CVE-2025-4563: kubernetes allows nodes to bypass dynamic resource allocation authorization checks

The vulnerability stems from a missing authorization check in the NodeRestriction admission controller, which failed to validate ResourceClaims during pod creation by a node. This allowed a compromised node to create a mirror pod that could access unauthorized dynamic resources. The analysis of the patch reveals a defense-in-depth approach to mitigation, with fixes applied at three distinct stages of pod processing.

1. Admission Control (admitPodCreate): The primary vulnerability is addressed in the admitPodCreate function of the NodeRestriction admission plugin. This is the point where the authorization decision should have been made. The patch adds the crucial missing check to forbid a node from creating pods that reference ResourceClaims.

2. API Validation (validatePodResourceClaim): As a second layer of security, the generic API validation logic is hardened. The validatePodResourceClaim function now explicitly blocks static pods (mirror pods) from being created with ResourceClaims, preventing such invalid objects from entering the system.

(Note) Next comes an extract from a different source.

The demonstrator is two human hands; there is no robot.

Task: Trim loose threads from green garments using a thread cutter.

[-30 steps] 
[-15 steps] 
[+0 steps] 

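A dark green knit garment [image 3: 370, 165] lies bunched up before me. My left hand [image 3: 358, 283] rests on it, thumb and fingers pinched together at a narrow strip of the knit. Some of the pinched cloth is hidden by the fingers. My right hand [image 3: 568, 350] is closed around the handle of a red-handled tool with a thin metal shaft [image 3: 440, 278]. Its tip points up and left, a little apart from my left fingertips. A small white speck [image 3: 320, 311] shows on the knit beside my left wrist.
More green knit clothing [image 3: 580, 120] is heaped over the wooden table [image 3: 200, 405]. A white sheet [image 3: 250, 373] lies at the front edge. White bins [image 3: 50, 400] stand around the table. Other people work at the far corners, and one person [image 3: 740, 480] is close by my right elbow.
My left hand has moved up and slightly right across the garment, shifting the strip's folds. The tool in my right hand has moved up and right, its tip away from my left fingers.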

3. Kubelet Configuration (tryDecodeSinglePod): The third layer of defense is at the kubelet level. When the kubelet reads a static pod manifest from a file, the tryDecodeSinglePod function now rejects it if it contains ResourceClaims. This ensures that even if a malicious manifest is placed on the node's filesystem, the kubelet will refuse to process it.

An attacker exploiting this vulnerability would trigger a code path involving these three functions. The absence of checks in these functions in their vulnerable state would allow the malicious pod to be created. Therefore, these functions are key runtime indicators for detecting exploitation attempts.